Feature selection by Marcos Lopez de Prado


my experiments shows, that there is a hugh potential in reducing the numer of features I use for training. Gains can be as high as +0.5% CORR on the validation set. (Or higher if you do better that I do :slight_smile: )

Marcos Lopez de Prado describes the “Mean Descreas Accuracy” algorithm in his book “Advances in Financial Machine Learning”. Here is my code snippet that implements that algorithm.

> def MDA(model, features, testSet):
>     testSet['pred'] = model.predict(testSet[features])   # predict with a pre-fitted model on an OOS validation set
>     corr, std = num.numerai_score(testSet)  # save base scores
>     print("Base corr: ", corr)
>     diff = []
>     np.random.seed(42)
>     for col in features:   # iterate through each features
>         X = testSet.copy()
>         np.random.shuffle(X[col].values)    # shuffle the a selected feature column, while maintaining the distribution of the feature
>         testSet['pred'] = model.predict(X[features]) # run prediction with the same pre-fitted model, with one shuffled feature
>         corrX, stdX = num.numerai_score(testSet)  # compare scores...
>         print(col, corrX-corr)
>         diff.append((col, corrX-corr))
>     return diff

Simple, fast, elegant and it improves your models!
Have fun!


I’m confused, it looks like after running this you have list of:

How much better or worse randomly shuffling FeatureName affects CORR

How do you go about interpreting the results? Do you say something like: “Well, when I randomly shuffle FeatureWisdom13 my CORR on the validation set gets better. Therefore I should exclude it from my final model.”

I think I’m missing something because it seems to me that randomly shuffling an entire column would just make the overall model worse since it’s just adding in random noise.

1 Like

As I understand it, the question is, what happens if you “remove” one feature.
Shuffling is kind of a “remove”. It doesn’t require re-training, so it’s much faster.
An shuffling keeps the distribution of that feature.


Maybe you want to do random sampling, not shuffling?

Nope, it’s shuffling!
Reading the book is highly recommended. I’ve learnt a lot from it.

But obviously this is my interpretation and implementation of what’s in the book…

1 Like

Ok I think I get why shuffling could actually work here. The idea is that by shuffling you remove any signal from that feature and observe, whether the optimization metric suffers from that. If not, the feature might be irrelevant. If it does suffer, this feature should be important. You could also do np.random.random or any other method, I guess. It reminds me a lot of shap · PyPI.

my concern with feature engineering in this tournament is that we have no idea what the features are. during a burn, one of the features you’re removing could be the difference between a -20% loss and a -5% loss.

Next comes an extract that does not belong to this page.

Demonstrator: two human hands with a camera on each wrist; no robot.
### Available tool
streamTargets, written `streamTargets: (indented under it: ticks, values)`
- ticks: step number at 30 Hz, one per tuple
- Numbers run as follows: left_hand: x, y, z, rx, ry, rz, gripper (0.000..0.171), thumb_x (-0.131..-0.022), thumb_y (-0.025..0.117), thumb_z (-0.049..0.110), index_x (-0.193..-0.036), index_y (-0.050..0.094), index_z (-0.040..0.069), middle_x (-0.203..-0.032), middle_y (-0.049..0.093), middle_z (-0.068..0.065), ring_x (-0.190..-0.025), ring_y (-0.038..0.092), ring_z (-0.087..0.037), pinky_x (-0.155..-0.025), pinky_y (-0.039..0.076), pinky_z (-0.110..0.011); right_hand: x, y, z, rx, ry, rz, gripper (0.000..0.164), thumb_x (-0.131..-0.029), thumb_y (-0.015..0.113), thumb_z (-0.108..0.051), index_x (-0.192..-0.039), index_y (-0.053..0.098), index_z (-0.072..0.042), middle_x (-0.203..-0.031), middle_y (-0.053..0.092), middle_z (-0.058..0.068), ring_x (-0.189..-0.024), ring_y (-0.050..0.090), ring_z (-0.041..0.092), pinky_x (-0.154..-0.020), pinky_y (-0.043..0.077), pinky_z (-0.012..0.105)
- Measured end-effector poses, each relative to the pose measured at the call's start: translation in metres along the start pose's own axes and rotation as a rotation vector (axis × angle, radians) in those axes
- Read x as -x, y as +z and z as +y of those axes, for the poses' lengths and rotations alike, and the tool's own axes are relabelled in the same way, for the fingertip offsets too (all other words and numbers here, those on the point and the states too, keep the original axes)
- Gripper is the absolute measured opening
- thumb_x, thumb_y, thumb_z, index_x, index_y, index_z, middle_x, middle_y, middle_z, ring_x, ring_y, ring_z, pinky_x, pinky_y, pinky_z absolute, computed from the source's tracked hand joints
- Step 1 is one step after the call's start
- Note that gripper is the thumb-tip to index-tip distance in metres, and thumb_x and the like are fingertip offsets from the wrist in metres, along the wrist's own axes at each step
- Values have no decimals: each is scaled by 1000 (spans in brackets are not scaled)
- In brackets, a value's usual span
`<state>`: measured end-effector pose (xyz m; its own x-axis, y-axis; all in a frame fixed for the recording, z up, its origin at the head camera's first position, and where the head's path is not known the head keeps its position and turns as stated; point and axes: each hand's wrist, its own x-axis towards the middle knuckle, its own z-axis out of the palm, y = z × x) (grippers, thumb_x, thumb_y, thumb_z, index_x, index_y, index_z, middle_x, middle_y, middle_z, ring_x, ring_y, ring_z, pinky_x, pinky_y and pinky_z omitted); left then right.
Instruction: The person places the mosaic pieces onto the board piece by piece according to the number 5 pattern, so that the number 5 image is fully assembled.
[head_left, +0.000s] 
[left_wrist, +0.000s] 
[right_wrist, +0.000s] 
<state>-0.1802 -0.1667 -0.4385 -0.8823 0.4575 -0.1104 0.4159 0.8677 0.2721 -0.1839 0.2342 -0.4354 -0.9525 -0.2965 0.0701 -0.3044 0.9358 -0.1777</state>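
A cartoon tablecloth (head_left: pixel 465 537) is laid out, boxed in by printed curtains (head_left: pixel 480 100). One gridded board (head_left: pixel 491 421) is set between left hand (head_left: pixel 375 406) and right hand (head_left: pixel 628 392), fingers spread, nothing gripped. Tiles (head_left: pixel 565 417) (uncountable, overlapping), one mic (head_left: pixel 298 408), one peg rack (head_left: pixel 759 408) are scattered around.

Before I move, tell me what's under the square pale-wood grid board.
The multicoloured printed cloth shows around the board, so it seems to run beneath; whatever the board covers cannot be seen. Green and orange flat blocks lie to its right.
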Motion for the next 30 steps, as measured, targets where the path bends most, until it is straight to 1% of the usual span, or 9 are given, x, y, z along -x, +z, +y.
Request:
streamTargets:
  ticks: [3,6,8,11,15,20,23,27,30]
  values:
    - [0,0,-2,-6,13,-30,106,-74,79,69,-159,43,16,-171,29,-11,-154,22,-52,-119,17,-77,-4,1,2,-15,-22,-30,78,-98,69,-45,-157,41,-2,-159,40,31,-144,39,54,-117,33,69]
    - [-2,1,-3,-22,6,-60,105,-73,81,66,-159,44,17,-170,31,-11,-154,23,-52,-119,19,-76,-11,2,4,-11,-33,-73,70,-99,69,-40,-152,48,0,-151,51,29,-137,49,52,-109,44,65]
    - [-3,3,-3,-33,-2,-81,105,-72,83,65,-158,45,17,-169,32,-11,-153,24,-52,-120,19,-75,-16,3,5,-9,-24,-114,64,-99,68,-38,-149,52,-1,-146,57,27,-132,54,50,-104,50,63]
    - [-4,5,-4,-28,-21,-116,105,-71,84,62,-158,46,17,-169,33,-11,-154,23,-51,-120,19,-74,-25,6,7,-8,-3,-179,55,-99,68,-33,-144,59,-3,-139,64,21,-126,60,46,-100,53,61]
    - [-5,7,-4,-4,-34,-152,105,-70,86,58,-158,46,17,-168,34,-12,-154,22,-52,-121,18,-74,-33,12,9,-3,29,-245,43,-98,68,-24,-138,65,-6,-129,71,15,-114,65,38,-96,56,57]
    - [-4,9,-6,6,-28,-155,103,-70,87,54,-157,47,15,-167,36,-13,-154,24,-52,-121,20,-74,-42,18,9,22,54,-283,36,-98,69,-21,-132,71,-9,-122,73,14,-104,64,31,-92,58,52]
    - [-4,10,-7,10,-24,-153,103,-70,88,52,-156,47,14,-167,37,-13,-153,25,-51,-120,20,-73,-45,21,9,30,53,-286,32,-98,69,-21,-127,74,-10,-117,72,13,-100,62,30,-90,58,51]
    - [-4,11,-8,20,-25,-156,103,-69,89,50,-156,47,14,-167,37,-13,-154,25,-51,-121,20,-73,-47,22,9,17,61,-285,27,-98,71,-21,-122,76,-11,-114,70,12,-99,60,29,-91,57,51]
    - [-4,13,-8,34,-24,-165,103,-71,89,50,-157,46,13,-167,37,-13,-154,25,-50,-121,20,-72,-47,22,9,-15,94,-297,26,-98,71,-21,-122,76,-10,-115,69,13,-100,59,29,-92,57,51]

I get this now. Going to be a great idea when the feature list explodes. I was able to just drop one feature and make 310 models and evaluate in less than a day. So that seems better for now. There are some features that really help a lot but almost half the features (150) made corr better when dropped individually. Going to try to make a model dropping the top N worst features. The hurting features don’t lower corr nearly as much as the important features help though. So maybe this is insignificant. But I definitely want to be able to drop or combine features when the expanded set comes out.

1 Like

Thanks for sharing @nyuton, really interesting!
I read that part of the book and had some doubts:

  • At the end of the exercise, I assume you could end up with several shuffled features (all those that make corrX-corr negative)?
  • At first I thought this could lead to higher feature exposure but after thinking it twice, I guess it shouldn’t, as you are just sort of removing (shuffling) features that do not add to corr. Right?
  • Have you tested how consistent it is across eras?

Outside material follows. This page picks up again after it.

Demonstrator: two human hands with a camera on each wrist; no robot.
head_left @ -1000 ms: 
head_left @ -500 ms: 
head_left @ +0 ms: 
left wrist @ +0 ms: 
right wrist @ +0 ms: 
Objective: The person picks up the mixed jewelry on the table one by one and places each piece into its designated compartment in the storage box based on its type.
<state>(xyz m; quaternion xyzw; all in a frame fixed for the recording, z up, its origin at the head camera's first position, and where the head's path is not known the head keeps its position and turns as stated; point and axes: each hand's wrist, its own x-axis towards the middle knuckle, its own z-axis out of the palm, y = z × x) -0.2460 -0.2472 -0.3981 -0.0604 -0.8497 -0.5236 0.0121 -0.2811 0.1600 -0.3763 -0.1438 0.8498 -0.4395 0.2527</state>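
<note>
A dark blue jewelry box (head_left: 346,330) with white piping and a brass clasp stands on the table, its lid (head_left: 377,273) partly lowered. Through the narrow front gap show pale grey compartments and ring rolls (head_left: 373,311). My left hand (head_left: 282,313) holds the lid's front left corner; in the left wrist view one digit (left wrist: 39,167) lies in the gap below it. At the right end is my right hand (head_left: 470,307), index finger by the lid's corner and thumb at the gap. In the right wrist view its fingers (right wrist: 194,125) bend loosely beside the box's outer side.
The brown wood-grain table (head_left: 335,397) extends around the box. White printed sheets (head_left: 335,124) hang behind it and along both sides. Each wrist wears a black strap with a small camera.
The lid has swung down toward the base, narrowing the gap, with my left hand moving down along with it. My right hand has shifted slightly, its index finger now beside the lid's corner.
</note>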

Btw it’s great to have a community to discuss these kind of things! It’s easy to end up with doubts when reading the book.

Cross validation looks great.
Forward testing is in progress…

I implemented this method some time ago and confirm that it slightly improves the boosting models. In my case, I use MDA based on clustering variables to account for multicollinearity.


If I’ve read correctly, this is the “permutation feature importance” method. There’s an implementation in sklearn.

from sklearn.inspection import permutation_importance

Would be interesting to compare results, and worth trying as dropping even one or two features can make a marked improvement depending on the model.

I guess you are doing the following:

  1. select best features based on your validation set with MDA
  2. retrain your model only with the good features
  3. eval the performance on the validation (the same that was used in MDA)

I am wondering if this is leaking information from the validation set into the training and thereby the gain in validation CORR is an overestimation?

Hi Jay,

good point, this would be an information leakage.
But I do this process with all the models of my cross validation set.
It’s safer that way.

1 Like

Thank you for the clarification.
So you average the importance scores across all folds, only selecting features which perform well on all folds?
This will reduce the information leakage but it will not eliminate the leakage completely.

1 Like

How about doing this procedure on the training set? Yes, running predictions with training data, but only to check if the performance drops from the starting one (with no shuffling).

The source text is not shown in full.